Bagikan Ke

Tuesday, May 11, 2010

Ringkasan SejarahPeradilan Islam di Indonesia

1.Peradilan Islam Pada Masa Kesultanan
Setelah islam menjadi kekuatan politik yaitu dengan cara masuk pada kesultanan-kesultanan, maka pimpinan kesultanan tersebut menilai bahwa pentingnya suatu peradilan yang mengatur maslah-masalah yang timbul di masyarakat khususnya perkara perdata. Dengan demikian para pemimpin tersebut mengangkat pejabat agama yang dapat mengadili perkara-perkara tersebut.
Pertumbuhan dan perkembangan peradilan agama pada masa kesultanan islam bercorak majemuk. Kemajemukan tersebut masih bergantung pada proses islamisasi yang dilakukan oleh pejabat agama dan ulama bebas dari kalangan pesantren; dan bentuk integrasi antara hukum islam dengan kaidah lokal yang hidup dan berkembang sebelumnya. Kemajemukan peradilan itu terletak pada otonomi dan perkembangannya, yang berada pada lingkungan kesultanan masing-masing (Cik Hasan Bisiri ; 1996: 113).
Menurut R.Tresna 1977:17) dengan masuknya agama islam ke Indonesia, maka tata hukum di Indonesia menglami perubahan. Hukum islam tidak hanya menggantikan hukum Hindu, yang berwujud dalam hukum Pradata, tetapi juga memasukan pengaruhnya kedalam berbagi aspek kehidupan masyarakat pada umumya.
Pada masa pemerinthan sultan Agung di Mataram Peradilan dilaksanakan di surambi mesjid, sehingga peradilan pada masa ini disebut Peradilan Surambi. Peradilan ini dipimpin oleh penghulu yang didampingi oleh beberapa orang ulama dari pesantern sebagai anggota majelis. Hasil dari keputusan Peradilan ini akan menjadi pertimbangan untuk Sultan Agung dalam menyelesaikan perkara. karena pada dasarnya pimpinan pengadilan tersebut adalah seorang Sultan, dan keputusan dari Sultan Agung tidak pernah bertentangan dengan keputusan dari Penghulu.
Setelah masa Sultan agung berakhir, kemudian digantikan oleh Susuhunan Amangkurat Ke I (1645), ia menghidupkan kembali pengadilan pradata.
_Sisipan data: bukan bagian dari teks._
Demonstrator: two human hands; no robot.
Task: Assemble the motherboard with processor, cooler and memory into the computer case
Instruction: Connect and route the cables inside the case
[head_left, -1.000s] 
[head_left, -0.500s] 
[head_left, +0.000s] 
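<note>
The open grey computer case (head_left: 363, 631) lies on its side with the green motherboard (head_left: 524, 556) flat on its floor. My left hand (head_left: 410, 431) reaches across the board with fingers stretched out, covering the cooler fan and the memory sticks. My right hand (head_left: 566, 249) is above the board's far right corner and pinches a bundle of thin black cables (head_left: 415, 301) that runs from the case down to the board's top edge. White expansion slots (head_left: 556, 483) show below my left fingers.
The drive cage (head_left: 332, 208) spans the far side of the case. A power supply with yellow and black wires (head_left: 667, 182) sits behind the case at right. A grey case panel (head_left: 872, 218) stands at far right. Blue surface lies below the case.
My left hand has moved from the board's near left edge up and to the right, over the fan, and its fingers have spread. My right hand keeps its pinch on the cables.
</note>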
Alasannya karena dia tidak begitu suka terhadap pemuka-pemuka islam dan ia berusaha mengurangi pengaruh alim ulama dalam pengadilan.
Menurut R. Tresna (1977:18) diwaktu Amangkurat ke I, di Ibu Kota kerajaan ada 4 orang jaksa, yang harus menerima segala perkara yang diajukan dari segala sudut kerajaan dan mempersiapkannya untuk dihadapkan kepada pengadilan raja. Pengadilan Pradata, dimana perkara-perkara diadili oleh raja sendiri, hanya diadakan di Negara agung, yaitu pusat pemerintahan, ibu kota Negara.
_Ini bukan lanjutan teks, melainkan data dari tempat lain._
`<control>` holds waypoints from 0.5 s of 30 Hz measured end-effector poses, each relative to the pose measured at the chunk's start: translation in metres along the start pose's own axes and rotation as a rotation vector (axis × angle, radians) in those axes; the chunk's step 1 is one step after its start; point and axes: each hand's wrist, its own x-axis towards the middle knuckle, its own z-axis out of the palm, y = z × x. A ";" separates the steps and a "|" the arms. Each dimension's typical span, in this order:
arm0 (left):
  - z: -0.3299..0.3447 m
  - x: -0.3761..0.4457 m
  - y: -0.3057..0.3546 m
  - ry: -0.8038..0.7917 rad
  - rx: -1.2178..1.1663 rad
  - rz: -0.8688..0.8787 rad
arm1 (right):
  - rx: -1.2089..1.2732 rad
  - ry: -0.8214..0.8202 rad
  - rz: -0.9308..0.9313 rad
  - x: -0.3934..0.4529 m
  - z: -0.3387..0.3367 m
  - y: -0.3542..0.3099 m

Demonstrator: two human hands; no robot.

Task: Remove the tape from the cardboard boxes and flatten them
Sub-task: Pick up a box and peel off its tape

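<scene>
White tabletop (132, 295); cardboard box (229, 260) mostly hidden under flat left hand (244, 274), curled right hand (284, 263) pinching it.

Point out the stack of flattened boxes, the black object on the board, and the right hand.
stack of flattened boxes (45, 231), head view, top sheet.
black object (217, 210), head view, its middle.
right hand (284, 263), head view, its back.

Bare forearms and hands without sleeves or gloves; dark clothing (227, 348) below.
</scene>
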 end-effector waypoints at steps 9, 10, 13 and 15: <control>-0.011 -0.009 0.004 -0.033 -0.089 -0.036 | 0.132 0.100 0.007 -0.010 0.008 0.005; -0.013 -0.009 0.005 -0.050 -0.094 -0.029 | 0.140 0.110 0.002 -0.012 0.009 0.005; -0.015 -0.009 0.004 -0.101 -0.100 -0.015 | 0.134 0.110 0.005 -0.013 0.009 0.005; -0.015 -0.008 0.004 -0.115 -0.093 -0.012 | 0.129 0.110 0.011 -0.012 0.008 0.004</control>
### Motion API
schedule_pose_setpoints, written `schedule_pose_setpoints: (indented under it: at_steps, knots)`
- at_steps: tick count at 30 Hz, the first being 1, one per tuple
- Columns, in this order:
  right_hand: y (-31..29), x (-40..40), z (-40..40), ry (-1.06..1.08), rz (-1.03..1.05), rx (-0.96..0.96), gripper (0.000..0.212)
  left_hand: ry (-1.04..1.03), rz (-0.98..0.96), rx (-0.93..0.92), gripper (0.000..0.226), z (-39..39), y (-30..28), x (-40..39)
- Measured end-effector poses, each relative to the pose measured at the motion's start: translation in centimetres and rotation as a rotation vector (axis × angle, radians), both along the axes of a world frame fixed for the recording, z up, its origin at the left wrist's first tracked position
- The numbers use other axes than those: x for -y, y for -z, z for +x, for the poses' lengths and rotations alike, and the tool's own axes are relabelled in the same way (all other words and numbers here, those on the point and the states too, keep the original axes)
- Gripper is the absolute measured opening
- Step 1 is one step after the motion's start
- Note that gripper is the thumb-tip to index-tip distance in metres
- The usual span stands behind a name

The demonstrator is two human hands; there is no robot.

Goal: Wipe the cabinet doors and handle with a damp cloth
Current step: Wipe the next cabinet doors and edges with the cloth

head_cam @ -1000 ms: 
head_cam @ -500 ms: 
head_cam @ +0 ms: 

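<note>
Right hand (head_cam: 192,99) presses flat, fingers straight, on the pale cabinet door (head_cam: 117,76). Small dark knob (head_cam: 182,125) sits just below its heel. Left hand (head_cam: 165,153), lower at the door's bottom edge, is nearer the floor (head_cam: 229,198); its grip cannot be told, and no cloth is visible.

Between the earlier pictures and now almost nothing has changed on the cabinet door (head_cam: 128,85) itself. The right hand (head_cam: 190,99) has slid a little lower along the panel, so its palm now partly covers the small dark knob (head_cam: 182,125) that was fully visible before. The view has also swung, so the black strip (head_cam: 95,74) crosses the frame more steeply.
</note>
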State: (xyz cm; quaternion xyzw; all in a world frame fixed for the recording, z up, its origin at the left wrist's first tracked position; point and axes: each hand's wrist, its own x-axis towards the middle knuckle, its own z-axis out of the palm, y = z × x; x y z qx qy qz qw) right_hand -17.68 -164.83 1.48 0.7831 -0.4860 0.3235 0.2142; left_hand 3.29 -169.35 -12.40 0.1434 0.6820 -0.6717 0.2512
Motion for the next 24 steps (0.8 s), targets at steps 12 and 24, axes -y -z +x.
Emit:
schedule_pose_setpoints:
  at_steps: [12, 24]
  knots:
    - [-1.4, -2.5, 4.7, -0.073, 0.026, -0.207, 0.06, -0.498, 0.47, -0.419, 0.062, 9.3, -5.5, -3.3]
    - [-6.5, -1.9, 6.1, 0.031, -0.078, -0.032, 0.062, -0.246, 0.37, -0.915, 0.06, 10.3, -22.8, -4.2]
Dalam perkembangan berikutnya pengadilan surambi masih menunjukan keberadaanya sampai masa penjajahan. Wewenang pengadilan tersebut masih terbatas yaitu menyelesaikan perselisihan dan persengketaan perkawinan dan kewarisan.
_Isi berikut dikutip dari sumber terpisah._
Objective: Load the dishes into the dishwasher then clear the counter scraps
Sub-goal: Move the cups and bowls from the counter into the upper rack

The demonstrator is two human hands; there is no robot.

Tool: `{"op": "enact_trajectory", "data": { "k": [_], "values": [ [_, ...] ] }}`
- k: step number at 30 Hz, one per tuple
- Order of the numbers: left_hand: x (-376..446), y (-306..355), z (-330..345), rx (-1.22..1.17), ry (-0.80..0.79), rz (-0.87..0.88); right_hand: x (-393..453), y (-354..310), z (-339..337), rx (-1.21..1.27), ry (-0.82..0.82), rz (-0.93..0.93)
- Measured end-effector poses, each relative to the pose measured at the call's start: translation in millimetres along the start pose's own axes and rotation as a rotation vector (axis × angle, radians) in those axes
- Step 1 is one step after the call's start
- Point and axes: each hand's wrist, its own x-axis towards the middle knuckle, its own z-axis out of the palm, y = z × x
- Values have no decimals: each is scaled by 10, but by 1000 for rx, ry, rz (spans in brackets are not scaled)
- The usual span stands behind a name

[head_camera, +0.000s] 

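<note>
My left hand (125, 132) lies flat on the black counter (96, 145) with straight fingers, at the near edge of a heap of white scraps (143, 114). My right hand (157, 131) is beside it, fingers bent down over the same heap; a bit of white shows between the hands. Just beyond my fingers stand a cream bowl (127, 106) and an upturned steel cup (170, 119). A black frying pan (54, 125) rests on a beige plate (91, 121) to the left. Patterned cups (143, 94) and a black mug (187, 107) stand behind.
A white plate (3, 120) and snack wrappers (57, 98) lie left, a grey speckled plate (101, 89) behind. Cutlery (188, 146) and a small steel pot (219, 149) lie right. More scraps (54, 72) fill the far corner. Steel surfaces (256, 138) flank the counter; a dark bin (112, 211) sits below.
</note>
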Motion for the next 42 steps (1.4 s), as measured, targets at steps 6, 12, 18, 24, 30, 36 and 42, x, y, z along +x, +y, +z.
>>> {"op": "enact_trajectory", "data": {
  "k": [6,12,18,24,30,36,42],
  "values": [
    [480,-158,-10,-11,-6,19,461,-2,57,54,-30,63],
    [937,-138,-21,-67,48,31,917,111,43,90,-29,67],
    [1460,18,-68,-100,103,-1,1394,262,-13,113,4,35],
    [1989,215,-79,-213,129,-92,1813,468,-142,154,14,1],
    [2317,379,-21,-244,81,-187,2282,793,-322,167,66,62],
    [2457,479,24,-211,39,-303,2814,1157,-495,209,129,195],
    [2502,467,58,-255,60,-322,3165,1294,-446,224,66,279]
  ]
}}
Orang-orang banten sudah memluk agama islam sebelum kekuasaan negara direbut oleh Faltehan. Sehingga pengadilan di Banten disusun menurut pengertian islam. Menurut R.Tresna (1977:23) jikalau sebelum tahun 1600 pernah juga ada bentukan-bentukan pengadilan yang berdasar pada hukum Hindu, seperti yang mungkin pernah ada dibawah kekuasaan Pakuan Pajajaran. Maka di waktu sultan Hasanudin memegang kekuasaan sudah tidak nampak lagi bekas-bekasnya sedikitpun. Bagaimanapun juga, pada anad ke 17 di Banten itu hanya ada suatu macam Pengadilan, yaitu yang dipimpin oleh qadhi sebagai hakim seorang diri.
Kesultanan di Cirebon didirikan pada waktu yang hampir sama dengan kesultanan Banten. Sehingga masih terikat pada norma-norma hukum dan adat kebiasaan Jawa-Kuno.Di Cirebon, Pengadilan dilaksanakan oleh tujuh orang menteri yang mewakili tuga orang sultan, yaitu sultan Anom, Sultan Sepuh dan Panembahan Cirebon. Dengan demikian, jika ada suatu persidangan maka ada bebrapa orang perwakilan dari ketiga orang Sultan tersebut. Kitab Hukum yang digunakan adalah papakem Cirebon.

5. Peradilan Islam pada masa Penjajahan Belanda
Pada masa penjajahan Belanda, ada 5 tatanan peradilan. Yaitu :
a. Peradilan Gubermen. Tersebar diseluruh daerah Hindia-Belanda
b. Perdailan Pribumi, tersebar di luar jawa dan Madura yaitu di Kresidenan Aceh, Tapanuli, Sumatera Barat, Jambi, Palembang, Bengkulu, Riau, Kalimantan Barat, Kalimantan Selatan Dan Timur, Manado dan Sulawesi, Maluku, dan di Pulau Lombok dari Keresidenan Bali dan Lombok.
c. Peradilan Swapraja, tersebar hampir di seluruh daerah swapraja, kecuali Pakualaman dan Pontianak.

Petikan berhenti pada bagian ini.